Les consommateurs sont de plus en plus exigeants en matière de qualité nutritionnelle, de diversité alimentaire, mais surtout de transparence sur des processus de production tout au long de la chaîne alimentaire, y compris l’impact environnemental et social. En atteste notamment le Baromètre de consommation et de perception des produits biologiques en France, publié récemment par l'Agence Bio. En effet, plus de la moitié des Français (57 %) déclare avoir modifié ses comportements alimentaires et culinaires en 2018. Les visages de cette modification sont multiples : on veille davantage à la provenance de ce que l’on mange, à la manière dont cela est produit, au fait de manger des produits sains.
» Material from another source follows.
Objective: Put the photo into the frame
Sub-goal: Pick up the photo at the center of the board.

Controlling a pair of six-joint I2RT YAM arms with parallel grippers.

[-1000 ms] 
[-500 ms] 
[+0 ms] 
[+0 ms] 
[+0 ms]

La montée de la préoccupation environnementale joue un rôle moteur dans cette évolution.

Une nécessaire adaptation des systèmes alimentaires

Par ailleurs, l’une des conclusions des États généraux de l’alimentation (EGalim) est qu’il est possible mais aussi nécessaire d’avoir une synergie entre la création de valeur dans les filières alimentaires et assurer une alimentation saine, sûre, durable et accessible à tous. Cela implique une modification de l’ensemble des filières alimentaires et de nouvelles relations entre les acteurs, de la production à la distribution.

Lors de cette table ronde, les différents leviers pour favoriser la transition des systèmes alimentaires ont été évoqués :

  • l’innovation nutritionnelle, avec l’engagement de Fleury Michon ;
  • le partenariat entre l’industrie et l’agriculture pour favoriser le développement de pratiques agro-écologiques, illustré par
    Blédina ;
  • le rôle des technologies numériques pour favoriser la transparence dans l’ensemble de la chaîne, du producteur agricole au distributeur, à travers l'exemple de la start'up Connecting Food ;
  • l’importance du lien entre les producteurs et les consommateurs, illustrée par la démarche de valorisation du lait local initiée par Mon Lait Ardennais ;
  • le rôle des démarches territoriales au travers des projets alimentaires territoriaux (PAT), avec l'exemple du PAT de Montpellier Méditerranée Métropole.

Le croisement des regards de ces différents intervenants a permis de montrer que la transition est déjà une réalité, et que le pari gagnant-gagnant des EGalim peut se concrétiser, à condition que tous les acteurs des filières se coordonnent dans cet objectif.